03 décembre 2004

Pas si plat 

La presse est unanime : la nette victoire du "oui" au cours du référendum interne au PS consacre enfin la stature de présidentiable de François Hollande. C'est étrange, mais j'avais cru lire exactement la même chose après le congrès de Dijon et après la razzia socialiste sur les régions en mars 2004. C'est à se demander combien de victoires Hollande devra remporter pour être finalement pris au sérieux.

Oui, je sais, il est tout mou, il a une tête de flan, un charisme proche de zéro et une diction horripilante. Tous les médias se moquent régulièrement de lui, des Guignols qui l'ont portraituré en Lou Ravi jusqu'à The Economist qui avait légendé une photo du premier secrétaire d'un cinglant "Why is Hollande so flat?". Mes amis blogueurs ne sont d'ailleurs pas non plus en reste, comme François Brutsch qui compare le n°1 du PS à "bébé Cadum" (preuve qu'il a des références culturelles un peu, hum, datées). Si j'étais méchant, j'ajouterais que la seule chose qui rend Hollande sympathique aux yeux de l'opinion est sa femme concubine.

A l'évidence, donc, il n'y a vraiment qu'une seule catégorie de personnes qui prend encore le Premier secrétaire au sérieux : les électeurs. Et pas seulement les électeurs du PS, qu'on peut éventuellement soupçonner de légitimisme forcément primaire (parce qu'un légitimisme secondaire n'aurait pas beaucoup de sens) d'après 21 avril. Son histoire électorale au niveau national est en effet sans taches : une victoire convaincante (22%) à la tête de la liste socialiste aux européennes de 1999, loin devant une opposition divisée, et un tiercé gagnant comme véritable patron du PS en 2004 (régionales, cantonales, européennes).

Son parcours à l'échelon local, bien raconté par Le Monde, est plus chaotique. Il faut dire que sa terre d'élection, la Corrèze, bastion de la Chiraquie, n'était pas des plus accueillantes. Surtout pour un jeune technocrate comme Hollande : "Bourgeoisie normande, lycée Pasteur à Neuilly-sur-Seine, Sciences-Po, HEC, ENA, cela faisait beaucoup de handicaps dans la vie" note joliment le journaliste du Monde.

Hollande se fait logiquement massacrer en 1981 quand, à 26 ans, il tente de ravir la troisième circonscription de Corrèze à Jacques Chirac lui-même. Mais son ancrage local semble aujourd'hui bien assuré : il a conservé son mandat de député de la première circonscription de Corrèze en 2002, malgré la vague bleue nationale et une campagne aggressive de la part des responsables nationaux de l'UMP pour le déloger de son siège.

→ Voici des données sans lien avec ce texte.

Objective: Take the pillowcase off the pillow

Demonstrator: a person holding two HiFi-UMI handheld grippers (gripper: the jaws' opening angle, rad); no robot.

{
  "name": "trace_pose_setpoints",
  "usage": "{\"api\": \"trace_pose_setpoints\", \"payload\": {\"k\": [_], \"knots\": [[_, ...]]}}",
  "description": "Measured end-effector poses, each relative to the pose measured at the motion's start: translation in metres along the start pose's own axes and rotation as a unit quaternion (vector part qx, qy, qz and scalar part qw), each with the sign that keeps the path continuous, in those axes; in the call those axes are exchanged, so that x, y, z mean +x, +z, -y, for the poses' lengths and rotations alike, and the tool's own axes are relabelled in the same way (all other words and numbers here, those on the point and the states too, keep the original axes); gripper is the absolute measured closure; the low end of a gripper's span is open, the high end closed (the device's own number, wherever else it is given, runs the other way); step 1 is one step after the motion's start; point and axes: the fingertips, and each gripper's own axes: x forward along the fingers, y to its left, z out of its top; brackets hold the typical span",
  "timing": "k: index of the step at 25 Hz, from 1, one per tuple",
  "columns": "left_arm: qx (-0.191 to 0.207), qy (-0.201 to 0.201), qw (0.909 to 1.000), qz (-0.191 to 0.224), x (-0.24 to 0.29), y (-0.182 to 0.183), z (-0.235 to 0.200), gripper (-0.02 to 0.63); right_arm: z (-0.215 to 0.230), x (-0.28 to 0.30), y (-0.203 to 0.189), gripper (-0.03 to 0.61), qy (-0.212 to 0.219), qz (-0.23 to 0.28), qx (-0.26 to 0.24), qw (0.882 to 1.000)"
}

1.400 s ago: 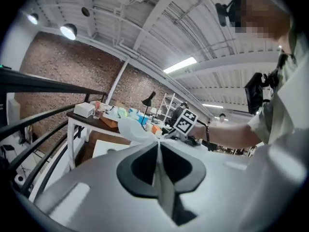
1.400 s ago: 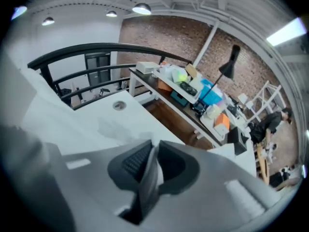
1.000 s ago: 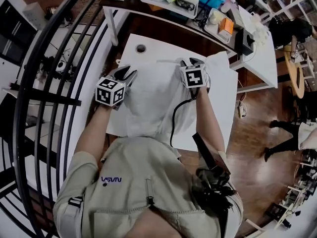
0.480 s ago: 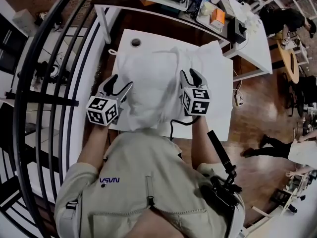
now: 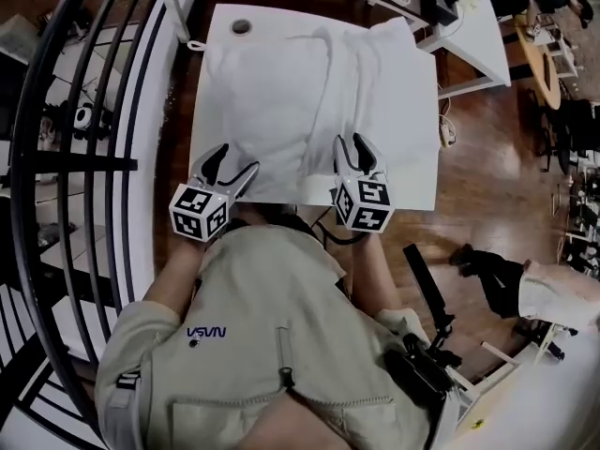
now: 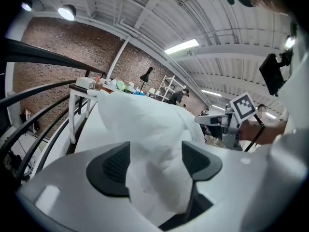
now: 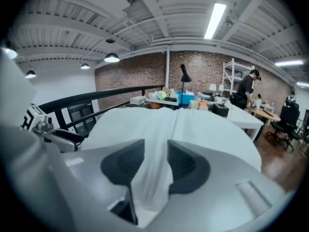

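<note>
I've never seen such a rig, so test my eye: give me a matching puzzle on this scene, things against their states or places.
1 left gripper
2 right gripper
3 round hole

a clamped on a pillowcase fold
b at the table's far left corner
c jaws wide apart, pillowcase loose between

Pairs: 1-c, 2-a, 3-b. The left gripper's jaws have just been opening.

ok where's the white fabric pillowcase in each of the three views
head view: white fabric pillowcase lying flat, upper centre.
left gripper view: pillowcase bunched at lower centre, between jaws that have just been opening.
right gripper view: its fold at lower centre, pinched between the jaws.
shared landmark: black curved metal railing, left side in all three.
</note>
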Motion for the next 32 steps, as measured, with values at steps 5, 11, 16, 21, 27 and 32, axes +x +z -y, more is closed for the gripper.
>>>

Surtout, il a réussi, en 2001, à prendre la mairie de Tulle à l'ultra-chiraquien Raymond-Max Aubert, alors que les circonstances n'étaient pas franchement favorables aux candidats socialistes.

Le parcours électoral de Hollande n'est pas sans faute : deux défaites aux législatives (1981 et 1993) et deux défaites aux municipales (1989 et 1995). Mais il reste assez impressionnant. Il est d'ailleurs éclairant de le comparer à celui de Nicolas Sarkozy, dont la stature de présidentiable n'est jamais remise en cause.

Contrairement à Hollande, Sarkozy a remporté tous ses succès électoraux sur un terrain électoral (les Hauts-de-Seine en général, et Neuilly en particulier) par nature acquis à la droite. Tout cela ne rabaisse en rien les qualités d'homme d'appareil du petit Nicolas, dont le haut fait est d'avoir délogé Pasqua de la mairie de Neuilly en 1983, mais permet de douter de sa capacité à s'imposer sur des terrains plus hostiles. Surtout que ses rares rencontres avec des électorats moins génétiquement ancrés à droite ont été désastreuses : une débâcle historique aux européennes de 1999 (la liste RPR-DL qu'il conduit fait moins de 13% des voix, et est ironiquement devancée par celle de Pasqua) et une cruelle défaite lors du référendum en Corse en 2003. Enfin, il faut bien constater que la Sarkomania n'a pas sauvé les candidats UMP en 2004, comme Jean-François Copé a pu le constater en Ile-de-France.

Tout cela n'empêchera les observateurs (moi le premier) de continuer à trouver François Hollande désespérement médiocre, et Nicolas Sarkozy invariablement impressionnant. Mais leurs histoires électorales respectives devrait nous faire réfléchir, surtout si l'on se rappelle que l'aura médiatique n'est pas nécessairement le meilleur indicateur avancé du succès dans les urnes.